> Task item
Gather each line containing the string "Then" from these entries.

> Data excerpts
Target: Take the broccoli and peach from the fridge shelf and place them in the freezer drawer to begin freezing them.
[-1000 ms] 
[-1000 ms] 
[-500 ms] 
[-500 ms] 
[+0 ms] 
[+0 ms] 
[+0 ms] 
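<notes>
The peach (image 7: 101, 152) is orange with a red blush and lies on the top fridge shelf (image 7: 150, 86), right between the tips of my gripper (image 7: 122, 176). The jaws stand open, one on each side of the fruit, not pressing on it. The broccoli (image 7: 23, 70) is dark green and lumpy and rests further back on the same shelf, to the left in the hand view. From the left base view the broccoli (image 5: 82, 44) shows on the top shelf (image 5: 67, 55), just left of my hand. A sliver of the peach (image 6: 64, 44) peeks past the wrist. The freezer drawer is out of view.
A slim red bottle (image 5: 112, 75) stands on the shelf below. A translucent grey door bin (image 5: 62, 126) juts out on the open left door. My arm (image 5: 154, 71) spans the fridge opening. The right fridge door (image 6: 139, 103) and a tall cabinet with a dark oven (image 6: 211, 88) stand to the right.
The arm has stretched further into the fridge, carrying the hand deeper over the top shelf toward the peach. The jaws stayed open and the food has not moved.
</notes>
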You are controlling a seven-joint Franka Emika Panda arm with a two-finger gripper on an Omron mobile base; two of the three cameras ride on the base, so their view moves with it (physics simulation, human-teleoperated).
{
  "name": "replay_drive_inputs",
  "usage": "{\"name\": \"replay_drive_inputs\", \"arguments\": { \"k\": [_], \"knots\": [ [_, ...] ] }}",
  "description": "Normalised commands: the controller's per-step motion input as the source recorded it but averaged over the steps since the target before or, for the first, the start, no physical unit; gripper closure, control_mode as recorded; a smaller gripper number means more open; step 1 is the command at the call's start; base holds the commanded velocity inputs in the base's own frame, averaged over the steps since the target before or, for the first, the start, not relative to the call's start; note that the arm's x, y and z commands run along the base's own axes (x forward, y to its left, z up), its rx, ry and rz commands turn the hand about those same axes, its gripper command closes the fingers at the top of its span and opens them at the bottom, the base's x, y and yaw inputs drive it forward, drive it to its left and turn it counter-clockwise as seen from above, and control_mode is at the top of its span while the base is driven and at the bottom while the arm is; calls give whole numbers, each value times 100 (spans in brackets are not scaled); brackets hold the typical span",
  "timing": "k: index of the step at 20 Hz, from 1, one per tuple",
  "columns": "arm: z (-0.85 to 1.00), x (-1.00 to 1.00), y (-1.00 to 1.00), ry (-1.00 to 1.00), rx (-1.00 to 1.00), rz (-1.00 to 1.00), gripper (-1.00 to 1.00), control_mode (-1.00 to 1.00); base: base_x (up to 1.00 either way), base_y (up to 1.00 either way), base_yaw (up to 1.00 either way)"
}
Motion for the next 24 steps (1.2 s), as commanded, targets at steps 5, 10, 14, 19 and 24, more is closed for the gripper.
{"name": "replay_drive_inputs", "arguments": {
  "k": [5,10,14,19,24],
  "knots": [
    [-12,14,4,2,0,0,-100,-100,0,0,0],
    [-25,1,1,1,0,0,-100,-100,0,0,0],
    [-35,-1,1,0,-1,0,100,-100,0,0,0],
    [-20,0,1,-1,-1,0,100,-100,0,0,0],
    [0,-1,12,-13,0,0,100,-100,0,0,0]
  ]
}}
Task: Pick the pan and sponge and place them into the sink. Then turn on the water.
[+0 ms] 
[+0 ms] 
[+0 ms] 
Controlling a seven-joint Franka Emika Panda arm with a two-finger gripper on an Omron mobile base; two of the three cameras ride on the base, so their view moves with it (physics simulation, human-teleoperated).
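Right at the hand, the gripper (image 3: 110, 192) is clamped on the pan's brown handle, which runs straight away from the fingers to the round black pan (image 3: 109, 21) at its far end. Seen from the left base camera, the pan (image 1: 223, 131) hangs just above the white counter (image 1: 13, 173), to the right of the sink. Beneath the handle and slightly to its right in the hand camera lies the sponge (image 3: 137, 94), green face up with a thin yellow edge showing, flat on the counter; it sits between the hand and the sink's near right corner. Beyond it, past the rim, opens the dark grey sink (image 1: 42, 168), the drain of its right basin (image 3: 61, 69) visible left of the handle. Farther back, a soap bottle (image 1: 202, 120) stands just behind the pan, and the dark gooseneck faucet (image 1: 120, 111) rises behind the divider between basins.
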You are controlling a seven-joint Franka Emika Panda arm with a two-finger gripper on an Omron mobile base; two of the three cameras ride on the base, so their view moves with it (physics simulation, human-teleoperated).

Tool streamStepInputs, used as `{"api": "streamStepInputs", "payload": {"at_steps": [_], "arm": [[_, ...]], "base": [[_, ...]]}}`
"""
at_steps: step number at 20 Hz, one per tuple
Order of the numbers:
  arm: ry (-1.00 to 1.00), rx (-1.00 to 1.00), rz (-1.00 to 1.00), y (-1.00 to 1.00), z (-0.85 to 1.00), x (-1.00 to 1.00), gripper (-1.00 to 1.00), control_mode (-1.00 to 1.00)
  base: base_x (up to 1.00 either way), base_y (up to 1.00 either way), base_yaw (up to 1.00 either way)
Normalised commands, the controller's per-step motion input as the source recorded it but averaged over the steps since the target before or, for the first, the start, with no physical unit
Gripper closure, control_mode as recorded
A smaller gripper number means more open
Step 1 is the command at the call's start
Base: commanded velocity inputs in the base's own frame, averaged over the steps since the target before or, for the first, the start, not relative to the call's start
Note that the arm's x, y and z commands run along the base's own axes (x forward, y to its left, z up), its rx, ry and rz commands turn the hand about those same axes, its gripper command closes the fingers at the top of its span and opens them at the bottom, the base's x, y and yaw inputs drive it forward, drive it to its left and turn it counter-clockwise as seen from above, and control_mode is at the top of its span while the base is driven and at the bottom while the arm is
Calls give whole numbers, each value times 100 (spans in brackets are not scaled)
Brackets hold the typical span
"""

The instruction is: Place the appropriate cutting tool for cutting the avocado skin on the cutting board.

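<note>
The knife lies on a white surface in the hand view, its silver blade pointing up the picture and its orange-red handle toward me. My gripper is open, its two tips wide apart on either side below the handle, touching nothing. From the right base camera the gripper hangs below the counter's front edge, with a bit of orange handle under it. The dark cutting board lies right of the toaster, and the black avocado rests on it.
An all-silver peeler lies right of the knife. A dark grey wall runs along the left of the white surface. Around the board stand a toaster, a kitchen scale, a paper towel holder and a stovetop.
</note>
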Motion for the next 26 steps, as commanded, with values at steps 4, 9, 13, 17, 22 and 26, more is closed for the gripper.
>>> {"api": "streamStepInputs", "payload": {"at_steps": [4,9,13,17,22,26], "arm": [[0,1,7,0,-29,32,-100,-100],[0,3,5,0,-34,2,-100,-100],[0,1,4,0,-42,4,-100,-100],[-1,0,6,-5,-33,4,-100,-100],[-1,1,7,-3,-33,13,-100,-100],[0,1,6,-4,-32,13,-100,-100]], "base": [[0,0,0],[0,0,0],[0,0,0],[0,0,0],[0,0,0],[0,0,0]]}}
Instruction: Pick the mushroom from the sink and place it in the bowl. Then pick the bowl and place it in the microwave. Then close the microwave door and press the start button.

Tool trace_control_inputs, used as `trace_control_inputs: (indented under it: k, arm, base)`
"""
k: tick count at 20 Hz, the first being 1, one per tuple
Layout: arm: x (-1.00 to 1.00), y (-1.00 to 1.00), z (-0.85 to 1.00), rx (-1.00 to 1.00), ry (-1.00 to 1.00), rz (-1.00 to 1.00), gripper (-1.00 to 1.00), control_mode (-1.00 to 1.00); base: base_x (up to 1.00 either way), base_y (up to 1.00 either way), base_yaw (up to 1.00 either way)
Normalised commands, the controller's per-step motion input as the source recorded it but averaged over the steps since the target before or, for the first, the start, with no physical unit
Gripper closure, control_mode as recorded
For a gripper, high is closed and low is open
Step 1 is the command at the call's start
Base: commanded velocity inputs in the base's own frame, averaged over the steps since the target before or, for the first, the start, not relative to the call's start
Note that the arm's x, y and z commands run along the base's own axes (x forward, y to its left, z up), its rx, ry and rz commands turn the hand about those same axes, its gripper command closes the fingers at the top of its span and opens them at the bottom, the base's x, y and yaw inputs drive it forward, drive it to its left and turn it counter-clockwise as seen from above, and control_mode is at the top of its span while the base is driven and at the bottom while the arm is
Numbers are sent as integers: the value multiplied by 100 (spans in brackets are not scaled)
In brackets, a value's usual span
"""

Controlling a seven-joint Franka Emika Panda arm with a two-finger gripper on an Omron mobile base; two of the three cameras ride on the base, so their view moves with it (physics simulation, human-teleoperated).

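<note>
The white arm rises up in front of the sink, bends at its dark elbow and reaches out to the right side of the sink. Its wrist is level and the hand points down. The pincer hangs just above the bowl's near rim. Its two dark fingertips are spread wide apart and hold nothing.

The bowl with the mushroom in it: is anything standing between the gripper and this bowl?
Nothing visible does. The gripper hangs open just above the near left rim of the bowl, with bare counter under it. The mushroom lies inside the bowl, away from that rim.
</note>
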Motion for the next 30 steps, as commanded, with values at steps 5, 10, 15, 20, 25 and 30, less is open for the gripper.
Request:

> Result of the task
Task: Pick the pan and sponge and place them into the sink. Then turn on the water.
Instruction: Pick the mushroom from the sink and place it in the bowl. Then pick the bowl and place it in the microwave. Then close the microwave door and press the start button.

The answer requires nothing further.